Here also God manifests how great is His regard for human life, so that blood should not be shed indiscriminately, when he forbids that children should be involved in the punishment of their parents. Nor was this Law by any means supererogatory, because on account of one man’s crime his whole race was often severely dealt with. It is not without cause, therefore, that God interposes for the protection of the innocent, and does not allow the punishment to travel further than where the crime exists. And surely our natural common sense dictates that it is an act of barbarous madness to put children to death out of hatred to their father. If any should object, what we have already seen, that God avenges “unto the third and fourth generation,” the reply is easy, that He is a law unto Himself, and that He does not rush by a blind impulse to the exercise of vengeance, so as to confound the innocent with the reprobate, but that He so visits the iniquity of the fathers upon their children, as to temper extreme severity with the greatest equity. Moreover, He has not so bound Himself by an inflexible rule as not to be free, if it so pleases Him, to depart from the Law; as, for example, He commanded the whole race of Canaan to be rooted out, because the land would not be purged except by the extermination of their defilements; and, since they were all reprobate, the children, no less than their fathers, were doomed to just destruction. Nay, we read that, after Saul’s death, his guilt was expiated by the death of his children, (2 Samuel 21;) still, by this special exception, the Supreme Lawgiver did not abrogate what He had commanded; but would have His own admirable wisdom acquiesced in, which is the fountain from whence all laws proceed.

God here inculcates liberality upon the possessors of land, when their fruits are gathered: for, when His bounty is exercised before our eyes, it invites us to imitate Him; and it is a sign of ingratitude, unkindly and maliciously, to withhold what we derive from His blessing.

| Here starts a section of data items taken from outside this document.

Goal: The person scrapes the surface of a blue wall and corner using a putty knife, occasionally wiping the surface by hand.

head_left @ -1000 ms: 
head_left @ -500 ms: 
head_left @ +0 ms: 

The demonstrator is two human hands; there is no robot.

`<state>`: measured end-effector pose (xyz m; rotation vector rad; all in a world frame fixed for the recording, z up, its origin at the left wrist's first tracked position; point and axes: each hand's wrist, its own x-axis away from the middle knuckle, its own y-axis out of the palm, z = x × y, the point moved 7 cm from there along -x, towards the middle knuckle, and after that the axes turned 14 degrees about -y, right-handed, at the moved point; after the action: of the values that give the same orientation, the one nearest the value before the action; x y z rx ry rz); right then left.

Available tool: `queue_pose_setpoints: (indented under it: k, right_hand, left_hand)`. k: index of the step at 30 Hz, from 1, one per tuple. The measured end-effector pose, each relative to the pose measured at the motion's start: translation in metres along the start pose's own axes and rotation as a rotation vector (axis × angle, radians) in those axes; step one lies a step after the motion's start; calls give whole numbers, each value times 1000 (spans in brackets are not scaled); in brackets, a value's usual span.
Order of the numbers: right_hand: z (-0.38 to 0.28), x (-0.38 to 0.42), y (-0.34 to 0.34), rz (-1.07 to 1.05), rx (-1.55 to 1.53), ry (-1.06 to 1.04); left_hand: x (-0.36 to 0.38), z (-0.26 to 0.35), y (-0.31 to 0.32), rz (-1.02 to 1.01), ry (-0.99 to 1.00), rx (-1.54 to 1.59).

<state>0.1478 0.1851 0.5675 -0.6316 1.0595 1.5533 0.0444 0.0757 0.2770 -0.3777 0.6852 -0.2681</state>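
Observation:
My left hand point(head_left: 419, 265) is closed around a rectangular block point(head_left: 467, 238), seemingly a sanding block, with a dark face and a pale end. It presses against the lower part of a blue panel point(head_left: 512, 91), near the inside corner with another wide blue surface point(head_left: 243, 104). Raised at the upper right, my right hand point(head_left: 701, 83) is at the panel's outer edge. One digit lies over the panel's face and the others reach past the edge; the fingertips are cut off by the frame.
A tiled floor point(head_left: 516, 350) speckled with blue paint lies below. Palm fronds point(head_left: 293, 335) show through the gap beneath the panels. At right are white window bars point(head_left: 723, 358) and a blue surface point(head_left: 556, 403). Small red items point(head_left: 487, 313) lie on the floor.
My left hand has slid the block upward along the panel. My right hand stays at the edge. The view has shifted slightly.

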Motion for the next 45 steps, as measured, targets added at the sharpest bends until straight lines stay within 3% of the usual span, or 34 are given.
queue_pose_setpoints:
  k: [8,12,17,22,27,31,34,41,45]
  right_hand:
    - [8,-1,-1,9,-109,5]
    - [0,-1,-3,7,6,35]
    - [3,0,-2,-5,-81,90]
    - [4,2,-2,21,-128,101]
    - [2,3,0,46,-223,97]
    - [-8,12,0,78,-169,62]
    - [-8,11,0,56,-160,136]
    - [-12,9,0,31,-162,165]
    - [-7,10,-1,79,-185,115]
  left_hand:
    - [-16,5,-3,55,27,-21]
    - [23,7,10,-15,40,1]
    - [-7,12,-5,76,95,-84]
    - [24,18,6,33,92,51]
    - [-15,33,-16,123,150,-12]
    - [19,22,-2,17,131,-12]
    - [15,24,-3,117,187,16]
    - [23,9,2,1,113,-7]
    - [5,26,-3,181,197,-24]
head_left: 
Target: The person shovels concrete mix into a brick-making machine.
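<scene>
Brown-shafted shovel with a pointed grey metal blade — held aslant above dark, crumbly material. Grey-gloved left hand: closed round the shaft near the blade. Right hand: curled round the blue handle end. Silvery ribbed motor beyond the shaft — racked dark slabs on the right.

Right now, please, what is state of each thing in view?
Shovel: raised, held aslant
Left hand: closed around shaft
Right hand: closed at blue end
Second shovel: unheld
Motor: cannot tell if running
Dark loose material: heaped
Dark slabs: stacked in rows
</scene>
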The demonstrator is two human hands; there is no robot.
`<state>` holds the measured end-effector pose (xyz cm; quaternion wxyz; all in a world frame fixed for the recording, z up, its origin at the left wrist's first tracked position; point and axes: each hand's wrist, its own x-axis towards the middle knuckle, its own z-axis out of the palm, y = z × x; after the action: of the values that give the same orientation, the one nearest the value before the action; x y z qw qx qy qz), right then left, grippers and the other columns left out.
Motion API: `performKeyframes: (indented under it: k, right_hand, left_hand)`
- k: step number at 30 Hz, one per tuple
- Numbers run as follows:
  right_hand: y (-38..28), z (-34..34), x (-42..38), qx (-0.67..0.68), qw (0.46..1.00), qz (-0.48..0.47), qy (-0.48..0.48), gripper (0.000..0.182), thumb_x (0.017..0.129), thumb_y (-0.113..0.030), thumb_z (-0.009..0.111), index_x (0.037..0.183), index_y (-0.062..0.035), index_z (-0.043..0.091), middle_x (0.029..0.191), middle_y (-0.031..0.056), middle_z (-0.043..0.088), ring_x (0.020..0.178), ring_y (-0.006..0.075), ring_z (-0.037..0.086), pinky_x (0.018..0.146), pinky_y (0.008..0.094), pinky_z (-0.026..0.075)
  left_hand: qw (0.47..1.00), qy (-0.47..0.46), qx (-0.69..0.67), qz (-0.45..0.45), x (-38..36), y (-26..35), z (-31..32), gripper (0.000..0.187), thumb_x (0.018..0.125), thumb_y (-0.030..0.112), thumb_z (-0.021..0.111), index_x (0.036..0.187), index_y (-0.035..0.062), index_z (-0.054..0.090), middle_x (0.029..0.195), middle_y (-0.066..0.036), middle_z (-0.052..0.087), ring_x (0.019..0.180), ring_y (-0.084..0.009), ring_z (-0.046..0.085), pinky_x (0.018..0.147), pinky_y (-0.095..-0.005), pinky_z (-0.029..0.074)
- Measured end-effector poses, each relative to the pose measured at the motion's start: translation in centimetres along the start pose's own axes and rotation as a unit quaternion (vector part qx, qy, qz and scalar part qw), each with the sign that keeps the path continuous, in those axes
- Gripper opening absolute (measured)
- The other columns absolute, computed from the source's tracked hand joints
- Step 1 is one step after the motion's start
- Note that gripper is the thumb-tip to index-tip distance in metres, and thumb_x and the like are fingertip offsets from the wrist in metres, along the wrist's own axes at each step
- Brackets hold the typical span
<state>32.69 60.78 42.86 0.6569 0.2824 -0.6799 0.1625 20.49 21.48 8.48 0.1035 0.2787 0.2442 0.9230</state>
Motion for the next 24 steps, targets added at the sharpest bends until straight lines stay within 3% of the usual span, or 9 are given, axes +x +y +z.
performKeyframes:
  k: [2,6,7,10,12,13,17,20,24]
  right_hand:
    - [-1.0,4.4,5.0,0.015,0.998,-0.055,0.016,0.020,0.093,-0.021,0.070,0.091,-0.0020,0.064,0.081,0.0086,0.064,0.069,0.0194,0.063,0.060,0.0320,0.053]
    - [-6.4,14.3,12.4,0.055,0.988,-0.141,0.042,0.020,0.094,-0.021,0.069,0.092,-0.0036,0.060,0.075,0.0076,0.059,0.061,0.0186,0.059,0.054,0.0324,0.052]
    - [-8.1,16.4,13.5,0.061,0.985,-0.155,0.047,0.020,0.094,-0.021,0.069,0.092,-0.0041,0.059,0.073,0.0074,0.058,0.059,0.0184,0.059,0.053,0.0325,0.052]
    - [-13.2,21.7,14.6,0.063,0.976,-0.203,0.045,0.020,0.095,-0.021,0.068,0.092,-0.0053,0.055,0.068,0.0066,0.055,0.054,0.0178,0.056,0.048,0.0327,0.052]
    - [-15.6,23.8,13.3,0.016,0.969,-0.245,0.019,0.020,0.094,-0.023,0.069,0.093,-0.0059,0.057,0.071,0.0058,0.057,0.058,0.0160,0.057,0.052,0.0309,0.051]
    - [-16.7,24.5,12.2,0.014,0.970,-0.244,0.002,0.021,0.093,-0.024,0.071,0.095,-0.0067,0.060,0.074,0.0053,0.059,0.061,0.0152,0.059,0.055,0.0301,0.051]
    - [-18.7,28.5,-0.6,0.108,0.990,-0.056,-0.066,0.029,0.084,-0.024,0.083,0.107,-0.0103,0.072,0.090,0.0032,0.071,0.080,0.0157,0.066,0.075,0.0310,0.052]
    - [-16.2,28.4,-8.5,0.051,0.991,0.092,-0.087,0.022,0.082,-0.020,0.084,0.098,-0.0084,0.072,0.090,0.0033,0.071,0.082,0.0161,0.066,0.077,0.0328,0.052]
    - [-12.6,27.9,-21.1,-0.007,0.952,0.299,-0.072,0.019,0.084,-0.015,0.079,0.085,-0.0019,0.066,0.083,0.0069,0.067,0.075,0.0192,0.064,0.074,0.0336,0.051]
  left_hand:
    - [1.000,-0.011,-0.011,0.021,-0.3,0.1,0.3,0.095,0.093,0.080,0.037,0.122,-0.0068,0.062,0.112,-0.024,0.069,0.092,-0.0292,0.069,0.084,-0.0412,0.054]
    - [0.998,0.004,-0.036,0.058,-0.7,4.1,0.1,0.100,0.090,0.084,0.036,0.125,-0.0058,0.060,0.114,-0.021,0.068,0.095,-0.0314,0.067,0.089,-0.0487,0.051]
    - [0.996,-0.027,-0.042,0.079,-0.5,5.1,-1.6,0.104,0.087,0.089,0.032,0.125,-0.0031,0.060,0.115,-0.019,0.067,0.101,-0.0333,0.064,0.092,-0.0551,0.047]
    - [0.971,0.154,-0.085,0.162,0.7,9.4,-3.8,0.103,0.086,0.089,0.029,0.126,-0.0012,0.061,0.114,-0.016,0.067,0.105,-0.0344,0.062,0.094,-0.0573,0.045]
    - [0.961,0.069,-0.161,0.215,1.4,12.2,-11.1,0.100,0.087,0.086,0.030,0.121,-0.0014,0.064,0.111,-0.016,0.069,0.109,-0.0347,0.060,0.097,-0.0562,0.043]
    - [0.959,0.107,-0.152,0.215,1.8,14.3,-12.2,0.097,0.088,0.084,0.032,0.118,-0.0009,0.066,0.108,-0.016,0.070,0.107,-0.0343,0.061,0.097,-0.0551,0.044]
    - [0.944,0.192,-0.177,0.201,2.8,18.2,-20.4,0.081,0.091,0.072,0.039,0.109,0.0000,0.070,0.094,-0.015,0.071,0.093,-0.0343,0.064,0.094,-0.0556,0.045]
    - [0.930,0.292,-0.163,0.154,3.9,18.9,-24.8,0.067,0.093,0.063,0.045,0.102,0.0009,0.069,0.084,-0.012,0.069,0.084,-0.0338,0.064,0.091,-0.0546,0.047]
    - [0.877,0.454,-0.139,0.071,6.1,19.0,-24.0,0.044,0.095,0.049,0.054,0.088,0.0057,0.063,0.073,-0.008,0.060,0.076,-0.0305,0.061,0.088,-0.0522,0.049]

God does not indeed require that those who have abundance should so profusely give away their produce, as to despoil themselves by enriching others; and, in fact, Paul prescribes this as the measure of our alms, that their relief of the poor should not bring into distress the rich themselves, who kindly distribute. (2 Corinthians 8:13.) God, therefore, permits every one to reap his corn, to gather his vintage, and to enjoy his abundance; provided the rich, content with their own vintage and harvest, do not grudge the poor the gleaning of the grapes and corn. Not that He absolutely assigns to the poor whatever remains, so that they may seize it as their own; but that some small portion may flow gratuitously to them from the munificence of the rich. He mentions indeed by name the orphans, and widows, and strangers, yet undoubtedly He designates all the poor and needy, who have no fields of their own to sow or reap; for it will sometimes occur that orphans are by no means in want, but rather that they have the means of being liberal themselves; nor are widows and strangers always hungry; but I have explained elsewhere why these three classes are mentioned.